Hummus Salad

This is one of my favorite natural protein salad based on chickpeas (garbanzo beans). Chickpeas are nutrition packed small beans, one cup of cooked chickpeas has the following nutrients:

268 calories, 12.5 grams of dietary fiber, 14.5 grams of protein, 4.2 grams of fat, 84% manganese, 71% folate, 29% copper, 28% phosphorus, 26% iron, and 17% zinc.
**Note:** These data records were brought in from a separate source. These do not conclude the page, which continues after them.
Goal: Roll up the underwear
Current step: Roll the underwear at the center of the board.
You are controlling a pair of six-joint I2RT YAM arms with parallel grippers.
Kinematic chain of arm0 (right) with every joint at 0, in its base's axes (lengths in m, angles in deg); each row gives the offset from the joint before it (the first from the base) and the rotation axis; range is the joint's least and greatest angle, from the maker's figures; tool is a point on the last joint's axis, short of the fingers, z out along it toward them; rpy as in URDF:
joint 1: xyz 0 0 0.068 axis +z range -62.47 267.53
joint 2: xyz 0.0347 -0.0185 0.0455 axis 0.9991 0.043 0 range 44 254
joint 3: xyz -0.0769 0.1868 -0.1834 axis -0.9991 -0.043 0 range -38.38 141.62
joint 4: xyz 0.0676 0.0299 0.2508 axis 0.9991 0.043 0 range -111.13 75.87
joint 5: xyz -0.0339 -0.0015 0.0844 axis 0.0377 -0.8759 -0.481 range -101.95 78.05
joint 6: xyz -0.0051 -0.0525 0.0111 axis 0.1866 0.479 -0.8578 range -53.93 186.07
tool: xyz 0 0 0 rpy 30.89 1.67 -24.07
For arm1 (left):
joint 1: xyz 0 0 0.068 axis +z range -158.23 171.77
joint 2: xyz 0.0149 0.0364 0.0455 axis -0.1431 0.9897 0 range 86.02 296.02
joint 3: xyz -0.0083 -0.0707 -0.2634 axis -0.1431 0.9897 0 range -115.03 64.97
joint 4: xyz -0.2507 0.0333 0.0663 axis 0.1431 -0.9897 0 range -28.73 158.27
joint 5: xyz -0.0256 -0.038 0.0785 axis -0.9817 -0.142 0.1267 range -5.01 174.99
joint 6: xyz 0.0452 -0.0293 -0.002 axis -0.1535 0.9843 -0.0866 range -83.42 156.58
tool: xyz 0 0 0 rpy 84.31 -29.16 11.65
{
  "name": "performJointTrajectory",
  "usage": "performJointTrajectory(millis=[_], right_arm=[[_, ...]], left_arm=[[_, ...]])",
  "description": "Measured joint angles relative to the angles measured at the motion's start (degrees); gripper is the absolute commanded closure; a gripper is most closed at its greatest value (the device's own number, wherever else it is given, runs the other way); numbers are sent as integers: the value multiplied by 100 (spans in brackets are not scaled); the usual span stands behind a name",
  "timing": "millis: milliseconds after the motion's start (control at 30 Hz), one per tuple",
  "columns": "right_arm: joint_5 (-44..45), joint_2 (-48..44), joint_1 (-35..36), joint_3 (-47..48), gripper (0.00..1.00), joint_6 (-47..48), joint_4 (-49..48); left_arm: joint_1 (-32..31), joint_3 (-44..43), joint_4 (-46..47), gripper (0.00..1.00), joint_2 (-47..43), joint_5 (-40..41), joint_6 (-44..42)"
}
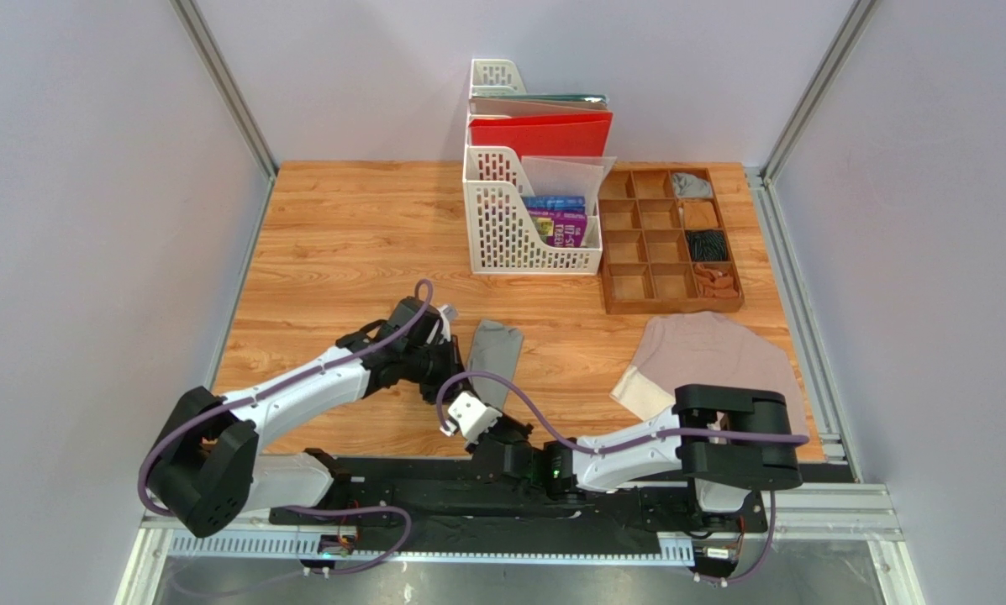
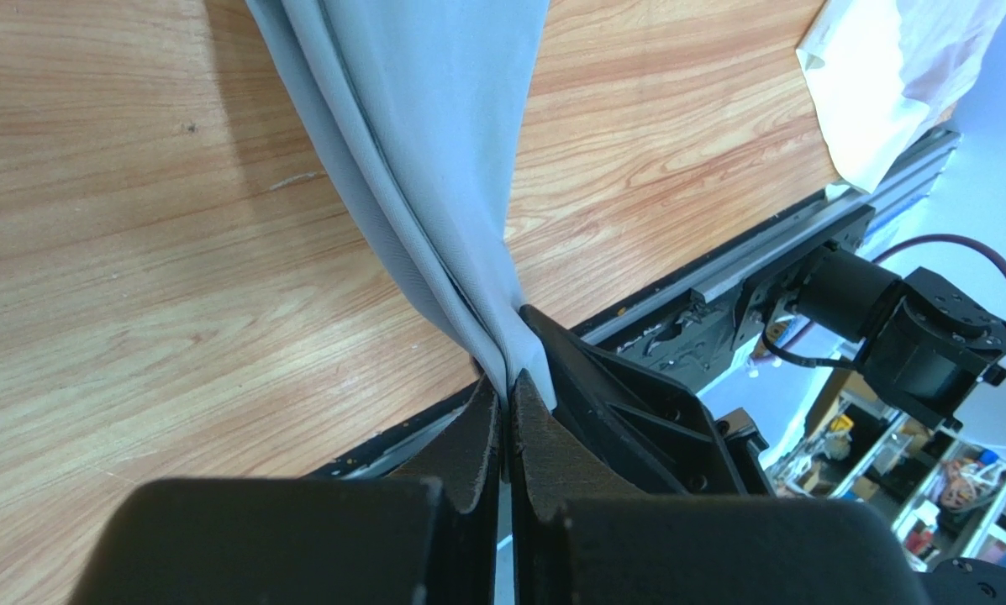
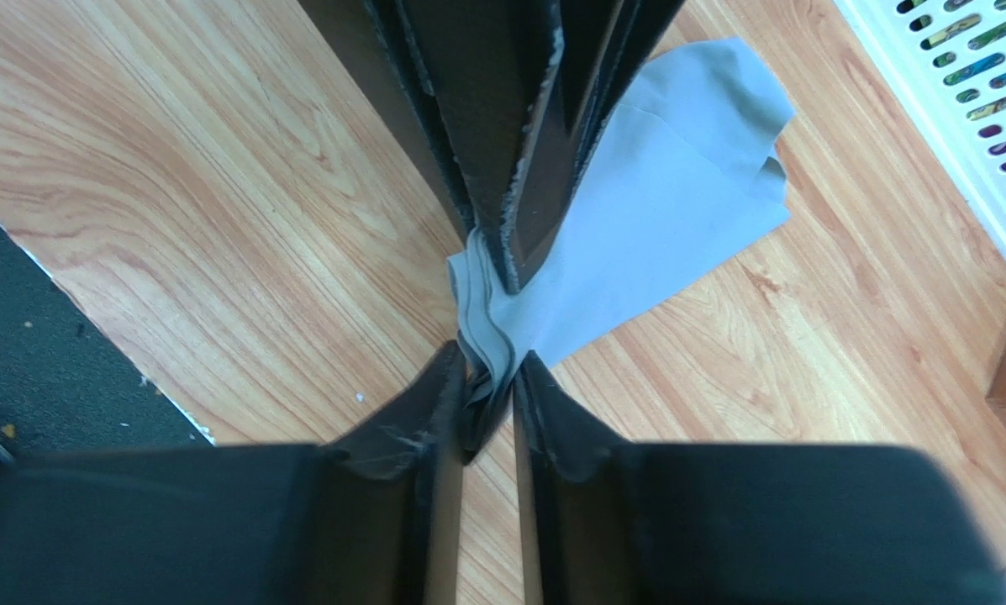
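The grey underwear (image 1: 495, 351) lies folded into a narrow strip on the wooden table, left of centre. My left gripper (image 2: 510, 393) is shut on its near end, and the cloth (image 2: 419, 139) runs away from the pinch in folds. My right gripper (image 3: 485, 378) is closed on the same bunched end (image 3: 672, 189), just in front of the left gripper's dark fingers (image 3: 520, 139). From above, the left gripper (image 1: 457, 363) comes in from the left and the right gripper (image 1: 493, 406) from the near side. The pinkish-beige underwear (image 1: 710, 359) lies flat to the right, untouched.
A white file basket (image 1: 527, 214) with folders and packets stands at the back centre. Beside it on the right is a wooden compartment tray (image 1: 653, 271) holding some rolled items. The black base rail (image 1: 470, 477) runs along the near table edge, close to both grippers.
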Motion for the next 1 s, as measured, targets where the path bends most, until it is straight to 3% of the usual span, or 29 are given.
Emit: performJointTrajectory(millis=[67, 233, 467, 567, 1000], right_arm=[[20, 0, 0, 0, 99, -15, 9], [-22, -2, -9, 2, 100, 11, 85], [-525, -83, -214, 2, 100, 52, 258], [-839, -181, -372, 2, 100, 74, 387], [-2529, -560, -1300, 251, 100, 81, 975]], left_arm=[[17, 61, 28, 100, -11, -39, 20], [31, 140, 52, 97, -31, -74, 26], [94, 289, 101, 56, -254, -138, 50], [157, 350, 103, 46, -382, -140, 63], [398, 660, -181, 45, -1231, 503, -98]])
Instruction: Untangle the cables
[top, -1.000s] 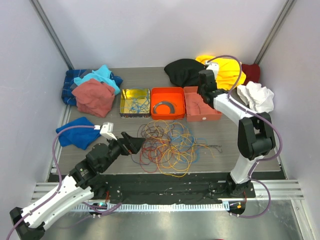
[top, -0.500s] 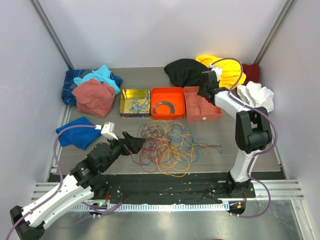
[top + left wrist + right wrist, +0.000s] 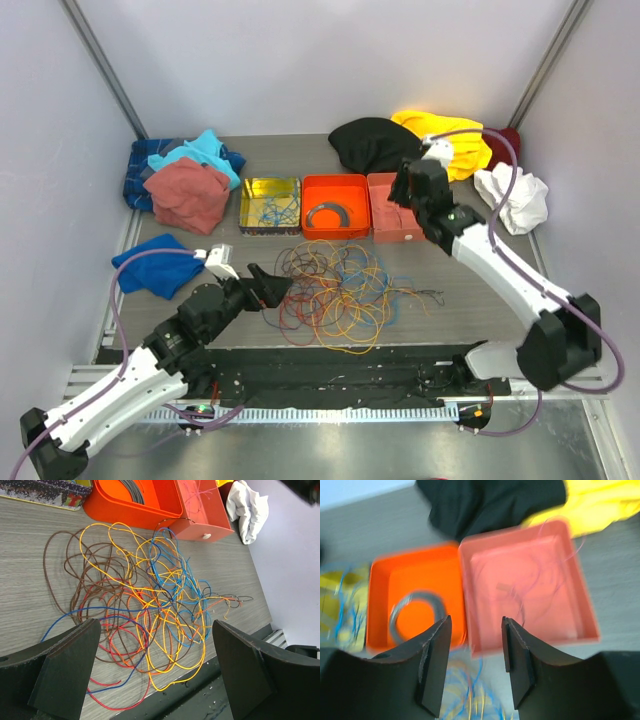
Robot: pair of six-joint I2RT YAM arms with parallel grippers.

Isn’t that really superfood?

by Nima Z. A.

Preparation time: 10 minutes

Three servings

Ingredients:

  1. Three mid-size lemons, squeeze freshly to prepare around 1/4 cup lemon juice
  2. Three cups of chickpeas (garbanzo beans)
  3. Three cups of organic Tahini 
  4. Three tablespoons fresh Italian parsley (chopped)
  5. Two peeled and minced garlic teeth
  6. One and a half teaspoon of salt (I prefer Himalaya pink salt)
  7. 3/4 cup of extra virgin olive oil
  8. 3/4 teaspoon black pepper
  9. Optional for decoration: 3/4 teaspoon paprika, feta cheese, 1/2 cucumber (chopped), 1/2 tomato (chopped), and 1/2 lettuce (chopped)

Hummus-2

Preparation:

  • Wash and drain the chickpeas very well (you can use 8 Oz can), If you would like to use the dry chickpeas you need to wash very well first and then let the chickpeas in water for at least overnight, after that boil the quantity for 1.5 hours or until the beans become very soft.
  • Put aside 1/4 cup of the chickpeas and minced the rest either with a fork or use the blender.
  • In an appropriate bowl, add the minced chickpeas, Tahini, lemon juice, salt, black pepper and the minced garlic.
  • Mix the ingredients very well, I prefer using blender in this stage.
  • Pour the mixture into semi-flat dish and then add the olive oil and decorate with paprika, feta cheese, cucumber, 1/2 tomato,  and lettuce.